Problem :: Would you restate, word for word, only the lines starting at the one with "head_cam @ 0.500" and ending with the final line of the entries below? Pictures stay out.

=======

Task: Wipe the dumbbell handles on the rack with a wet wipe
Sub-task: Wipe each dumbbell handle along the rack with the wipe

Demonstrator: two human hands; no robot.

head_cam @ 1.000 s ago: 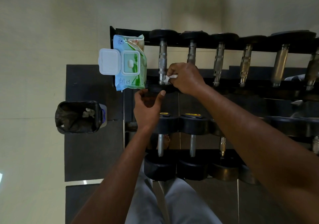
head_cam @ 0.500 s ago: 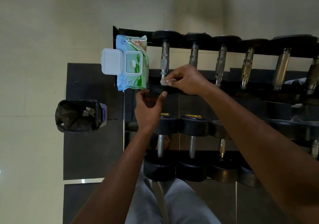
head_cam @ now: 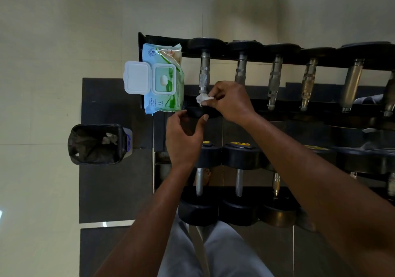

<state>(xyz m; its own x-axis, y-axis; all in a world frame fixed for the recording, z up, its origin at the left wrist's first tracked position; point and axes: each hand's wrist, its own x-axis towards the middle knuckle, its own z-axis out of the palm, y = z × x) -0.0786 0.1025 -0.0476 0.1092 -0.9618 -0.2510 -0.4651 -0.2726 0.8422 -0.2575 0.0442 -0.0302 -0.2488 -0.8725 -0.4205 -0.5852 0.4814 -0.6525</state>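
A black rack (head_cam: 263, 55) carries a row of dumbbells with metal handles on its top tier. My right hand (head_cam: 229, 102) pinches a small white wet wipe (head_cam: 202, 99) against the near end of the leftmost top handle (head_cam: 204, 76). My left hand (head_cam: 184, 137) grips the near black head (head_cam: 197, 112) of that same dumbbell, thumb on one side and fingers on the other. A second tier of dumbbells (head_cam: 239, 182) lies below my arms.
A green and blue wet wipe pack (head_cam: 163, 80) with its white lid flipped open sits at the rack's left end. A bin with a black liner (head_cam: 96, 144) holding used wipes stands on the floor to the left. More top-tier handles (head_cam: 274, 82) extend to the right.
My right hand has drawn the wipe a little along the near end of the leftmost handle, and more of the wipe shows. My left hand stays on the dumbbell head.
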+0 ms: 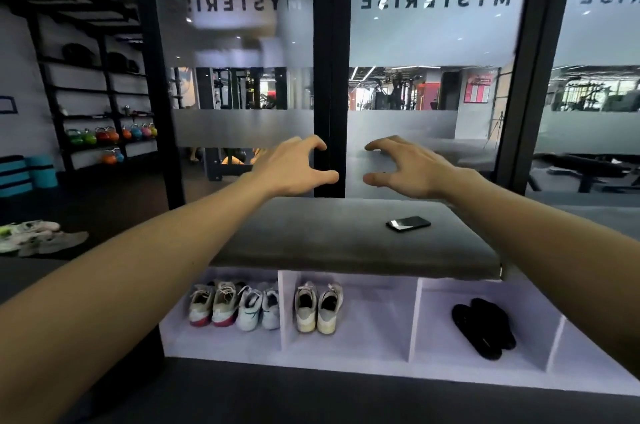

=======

Reply ::
head_cam @ 0.500 s ago: 
head_cam @ now: 

<state>(xyz m; its own x-axis, y-axis; all in a world frame fixed for the recording, z up, its origin at the left wrist's first tracked position; point and axes: each hand's wrist, its own x-axis towards the middle knuckle, its own z-axis out of the palm, y = z × x) -0.0786 0.1025 -0.0476 0.1092 -0.9618 -0.2510 -0.4651 -0.2726 0.8422 -0.2575 0.0442 -0.0302 -0.2488 -0.8725 -0.4205 -0.5852 0.4814 -0.6525</state>
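A black rack (head_cam: 263, 55) carries a row of dumbbells with metal handles on its top tier. My right hand (head_cam: 229, 102) pinches a small white wet wipe (head_cam: 202, 99) against the near end of the leftmost top handle (head_cam: 204, 76). My left hand (head_cam: 184, 137) grips the near black head (head_cam: 197, 112) of that same dumbbell, thumb on one side and fingers on the other. A second tier of dumbbells (head_cam: 239, 182) lies below my arms.
A green and blue wet wipe pack (head_cam: 163, 80) with its white lid flipped open sits at the rack's left end. A bin with a black liner (head_cam: 96, 144) holding used wipes stands on the floor to the left. More top-tier handles (head_cam: 274, 82) extend to the right.
My right hand has drawn the wipe a little along the near end of the leftmost handle, and more of the wipe shows. My left hand stays on the dumbbell head.
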+0 ms: 

What this exercise needed has been supplied.